The Democratic Party's victory in the recent mid-term elections in the United States has plunged the Congress into a "split" state. There is greater uncertainty about whether Trump's tax cuts, infrastructure expansion and other related policies can be successfully launched, and whether Trump can be re elected. In addition, the political turmoil in the euro area cannot be ignored. In addition to Brexit and Italy's fiscal easing, Germany has also become an important uncertainty factor in the Eurozone. The Christian Social Union (CSU), a sister party of the Christian Democratic Union (CDU) led by German Chancellor Merkel, lost in the local elections in Bavaria on the 14th. On October 28, Merkel's conservative party and its Berlin ally, the Social Democratic Party, lost the election in Hessen again, which brought a new blow to the fragile Merkel government. Merkel said she would give up running for the party chairman. As the "actual leader" of the EU and the euro area, Merkel's departure will have a greater impact on the euro area. As the euro accounts for more than half of the dollar index, the situation in the euro zone will benefit the dollar.

It doesn't matter whether it breaks 7 or not, but reasonable and balanced fluctuation is more important

Holding a certain point will conflict with other policy objectives. According to Mundell's classic theory of impossible triangle, maintaining foreign exchange stability, ensuring independent monetary policy and free capital flow cannot coexist. In order to maintain the stability of the exchange rate, foreign exchange control or capital control measures need to be taken, which is very passive in the current situation of increasing external environment variables. It will also cause distortion in price formation and resource allocation. In fact, whether it is 6.9 or 7, holding a certain point is not a reference for keeping the exchange rate stable. More consideration should be given to the stability of the exchange rate, whether it fluctuates near a reasonable equilibrium level, which can change dynamically according to market conditions.

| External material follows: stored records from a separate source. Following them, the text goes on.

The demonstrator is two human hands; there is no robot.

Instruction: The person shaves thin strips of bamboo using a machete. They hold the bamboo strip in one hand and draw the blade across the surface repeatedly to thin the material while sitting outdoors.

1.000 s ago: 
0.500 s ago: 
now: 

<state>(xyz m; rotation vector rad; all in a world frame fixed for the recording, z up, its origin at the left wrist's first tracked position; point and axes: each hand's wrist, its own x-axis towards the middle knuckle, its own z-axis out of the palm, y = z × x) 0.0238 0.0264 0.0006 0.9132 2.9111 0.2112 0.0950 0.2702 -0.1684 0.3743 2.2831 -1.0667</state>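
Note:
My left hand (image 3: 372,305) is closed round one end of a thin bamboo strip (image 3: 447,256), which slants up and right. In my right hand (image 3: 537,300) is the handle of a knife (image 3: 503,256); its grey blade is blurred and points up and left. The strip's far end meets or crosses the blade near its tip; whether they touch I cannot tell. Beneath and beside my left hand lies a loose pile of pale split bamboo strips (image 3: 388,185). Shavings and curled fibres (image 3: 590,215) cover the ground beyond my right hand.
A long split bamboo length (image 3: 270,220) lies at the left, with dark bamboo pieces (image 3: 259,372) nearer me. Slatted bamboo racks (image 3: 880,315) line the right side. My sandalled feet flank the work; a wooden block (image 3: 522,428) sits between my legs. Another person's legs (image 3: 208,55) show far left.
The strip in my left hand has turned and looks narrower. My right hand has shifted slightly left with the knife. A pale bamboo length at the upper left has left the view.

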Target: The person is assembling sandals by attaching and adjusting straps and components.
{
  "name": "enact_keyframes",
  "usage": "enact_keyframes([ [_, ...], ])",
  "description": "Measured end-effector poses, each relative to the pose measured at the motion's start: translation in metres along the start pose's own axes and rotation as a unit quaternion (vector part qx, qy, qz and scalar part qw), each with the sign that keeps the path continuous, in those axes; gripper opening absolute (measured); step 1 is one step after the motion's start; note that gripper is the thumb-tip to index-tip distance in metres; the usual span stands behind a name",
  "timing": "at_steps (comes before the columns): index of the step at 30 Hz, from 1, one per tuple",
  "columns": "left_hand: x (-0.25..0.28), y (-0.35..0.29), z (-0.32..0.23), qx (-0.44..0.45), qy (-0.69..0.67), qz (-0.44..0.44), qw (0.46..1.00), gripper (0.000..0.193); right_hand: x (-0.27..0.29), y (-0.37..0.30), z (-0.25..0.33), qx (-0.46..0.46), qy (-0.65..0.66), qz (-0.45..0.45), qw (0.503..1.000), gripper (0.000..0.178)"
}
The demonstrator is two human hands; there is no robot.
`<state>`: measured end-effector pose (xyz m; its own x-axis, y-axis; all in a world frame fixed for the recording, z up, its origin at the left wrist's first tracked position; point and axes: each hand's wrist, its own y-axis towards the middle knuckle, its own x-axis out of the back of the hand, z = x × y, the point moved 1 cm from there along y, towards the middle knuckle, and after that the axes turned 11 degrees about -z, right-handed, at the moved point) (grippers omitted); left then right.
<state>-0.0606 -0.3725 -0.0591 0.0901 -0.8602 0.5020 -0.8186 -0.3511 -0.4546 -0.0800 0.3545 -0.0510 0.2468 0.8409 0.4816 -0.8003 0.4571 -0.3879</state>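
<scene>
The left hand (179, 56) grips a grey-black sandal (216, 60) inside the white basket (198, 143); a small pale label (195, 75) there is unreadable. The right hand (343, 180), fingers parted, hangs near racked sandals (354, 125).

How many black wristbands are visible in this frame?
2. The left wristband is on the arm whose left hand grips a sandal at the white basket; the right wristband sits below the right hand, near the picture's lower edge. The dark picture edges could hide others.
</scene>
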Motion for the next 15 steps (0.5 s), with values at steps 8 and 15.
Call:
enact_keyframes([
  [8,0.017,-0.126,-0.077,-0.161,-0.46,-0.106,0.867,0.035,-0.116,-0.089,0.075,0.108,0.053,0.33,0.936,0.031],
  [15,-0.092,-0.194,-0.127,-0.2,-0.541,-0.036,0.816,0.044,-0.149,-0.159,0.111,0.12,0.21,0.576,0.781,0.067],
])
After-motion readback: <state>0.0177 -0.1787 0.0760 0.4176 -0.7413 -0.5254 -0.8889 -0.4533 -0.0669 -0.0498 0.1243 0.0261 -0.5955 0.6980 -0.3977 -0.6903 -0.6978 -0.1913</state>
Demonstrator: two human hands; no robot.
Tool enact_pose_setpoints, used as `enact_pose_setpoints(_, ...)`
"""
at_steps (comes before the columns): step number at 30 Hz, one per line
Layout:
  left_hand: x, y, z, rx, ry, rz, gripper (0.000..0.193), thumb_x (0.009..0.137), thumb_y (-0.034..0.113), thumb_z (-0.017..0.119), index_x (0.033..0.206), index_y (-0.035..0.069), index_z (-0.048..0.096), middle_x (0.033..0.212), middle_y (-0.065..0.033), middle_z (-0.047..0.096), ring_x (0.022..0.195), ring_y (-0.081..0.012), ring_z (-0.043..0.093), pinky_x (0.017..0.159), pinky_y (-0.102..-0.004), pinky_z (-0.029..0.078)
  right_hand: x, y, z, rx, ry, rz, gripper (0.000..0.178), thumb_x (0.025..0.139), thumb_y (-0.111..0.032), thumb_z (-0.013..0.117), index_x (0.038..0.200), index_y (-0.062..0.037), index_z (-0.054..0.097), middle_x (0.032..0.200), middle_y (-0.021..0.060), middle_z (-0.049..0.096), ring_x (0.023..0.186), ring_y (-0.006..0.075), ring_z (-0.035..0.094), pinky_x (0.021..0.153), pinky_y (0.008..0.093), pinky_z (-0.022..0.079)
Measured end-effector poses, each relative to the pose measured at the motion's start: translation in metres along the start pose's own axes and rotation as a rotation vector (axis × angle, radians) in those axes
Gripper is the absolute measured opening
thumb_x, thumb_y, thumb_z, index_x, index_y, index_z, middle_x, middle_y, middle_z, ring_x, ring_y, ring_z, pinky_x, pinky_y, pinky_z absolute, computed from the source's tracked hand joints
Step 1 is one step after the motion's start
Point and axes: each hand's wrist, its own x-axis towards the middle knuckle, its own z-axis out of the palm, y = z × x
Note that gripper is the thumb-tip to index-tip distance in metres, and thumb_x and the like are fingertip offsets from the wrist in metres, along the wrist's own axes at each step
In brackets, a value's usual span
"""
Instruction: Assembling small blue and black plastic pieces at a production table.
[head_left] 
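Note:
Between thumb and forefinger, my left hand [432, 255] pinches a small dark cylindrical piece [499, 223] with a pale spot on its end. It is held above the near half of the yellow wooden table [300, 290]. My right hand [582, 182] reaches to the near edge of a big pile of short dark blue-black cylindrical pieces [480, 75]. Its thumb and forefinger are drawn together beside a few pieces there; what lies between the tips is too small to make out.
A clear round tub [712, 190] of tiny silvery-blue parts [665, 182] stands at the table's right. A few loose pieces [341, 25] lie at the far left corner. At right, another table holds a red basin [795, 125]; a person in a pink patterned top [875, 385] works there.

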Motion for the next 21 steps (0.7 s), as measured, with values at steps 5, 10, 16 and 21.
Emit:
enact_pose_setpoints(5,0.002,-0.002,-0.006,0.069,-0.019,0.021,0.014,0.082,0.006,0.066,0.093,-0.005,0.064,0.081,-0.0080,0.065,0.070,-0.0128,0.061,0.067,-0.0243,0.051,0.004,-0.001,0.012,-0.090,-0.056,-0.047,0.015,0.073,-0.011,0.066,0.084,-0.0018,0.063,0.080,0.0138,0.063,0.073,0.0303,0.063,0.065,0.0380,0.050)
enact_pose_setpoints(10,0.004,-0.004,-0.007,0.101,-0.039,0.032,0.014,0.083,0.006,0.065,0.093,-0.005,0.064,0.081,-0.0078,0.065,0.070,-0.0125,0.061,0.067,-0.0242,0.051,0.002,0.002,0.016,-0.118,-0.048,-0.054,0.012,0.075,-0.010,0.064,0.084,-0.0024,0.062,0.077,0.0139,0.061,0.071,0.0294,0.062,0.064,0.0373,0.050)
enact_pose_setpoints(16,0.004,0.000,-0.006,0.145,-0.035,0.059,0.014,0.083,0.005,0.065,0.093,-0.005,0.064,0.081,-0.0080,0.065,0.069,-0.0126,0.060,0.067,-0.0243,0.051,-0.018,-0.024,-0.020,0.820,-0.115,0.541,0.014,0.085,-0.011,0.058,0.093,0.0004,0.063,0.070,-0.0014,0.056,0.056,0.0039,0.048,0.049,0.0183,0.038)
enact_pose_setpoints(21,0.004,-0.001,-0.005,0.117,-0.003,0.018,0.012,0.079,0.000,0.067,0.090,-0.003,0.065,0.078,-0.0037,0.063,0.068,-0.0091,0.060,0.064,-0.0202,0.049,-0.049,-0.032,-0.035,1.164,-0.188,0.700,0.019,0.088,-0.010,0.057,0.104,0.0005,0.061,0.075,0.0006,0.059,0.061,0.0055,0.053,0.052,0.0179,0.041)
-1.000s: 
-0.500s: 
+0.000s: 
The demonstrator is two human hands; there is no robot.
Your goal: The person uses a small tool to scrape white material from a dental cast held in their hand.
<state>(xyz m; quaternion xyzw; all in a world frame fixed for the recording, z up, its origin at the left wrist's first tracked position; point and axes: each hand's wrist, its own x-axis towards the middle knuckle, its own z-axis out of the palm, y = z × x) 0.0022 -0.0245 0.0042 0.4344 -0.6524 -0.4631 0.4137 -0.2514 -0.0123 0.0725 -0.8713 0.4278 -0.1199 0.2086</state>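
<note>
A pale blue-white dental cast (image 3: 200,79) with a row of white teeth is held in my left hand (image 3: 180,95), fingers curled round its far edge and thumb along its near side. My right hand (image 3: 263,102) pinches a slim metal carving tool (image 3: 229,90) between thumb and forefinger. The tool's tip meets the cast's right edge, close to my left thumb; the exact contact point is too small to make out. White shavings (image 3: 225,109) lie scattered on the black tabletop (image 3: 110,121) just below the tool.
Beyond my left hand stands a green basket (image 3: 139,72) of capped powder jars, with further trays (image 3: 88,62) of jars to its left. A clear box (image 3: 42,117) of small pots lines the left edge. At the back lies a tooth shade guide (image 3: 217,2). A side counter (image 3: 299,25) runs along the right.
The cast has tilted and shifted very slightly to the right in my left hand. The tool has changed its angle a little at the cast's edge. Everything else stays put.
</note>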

Exchange rate marketization needs to break the point thinking. In recent years, the market-oriented reform of the RMB exchange rate has been deepening. From the 811 exchange rate reform, to increasing the number of CFETS basket currencies, to the introduction of "counter cyclical adjustment factors", all these have improved the RMB dollar central parity mechanism and deepened the reform of exchange rate marketization. It needs to be recognized that an important problem in the current foreign exchange market is that there is a certain deviation between the market perception and the government policy guidance framework, which leads to irrational fluctuations in the RMB exchange rate and more obvious herd effect. "The threshold of US dollar against RMB 7" is a reflection of this market cognitive bias. Therefore, breaking the point thinking of investors and shaping the concept of "RMB will fluctuate within a reasonable range" is a very important booster for the market-oriented reform of the exchange rate.

   Finally, we need to realize that, first, the possibility of RMB exchange rate plummeting in a short term is very low, and two-way fluctuation within a reasonable range is a trend with high probability in the future; Second, the reasonable and balanced level of the RMB exchange rate is dynamic; Third, we also need to recognize that the RMB still has a long-term appreciation basis.

(The author of this article introduces: Vice President of Hande Institute of Financial Science and Technology, and researcher of International Monetary Research Institute of Renmin University of China.)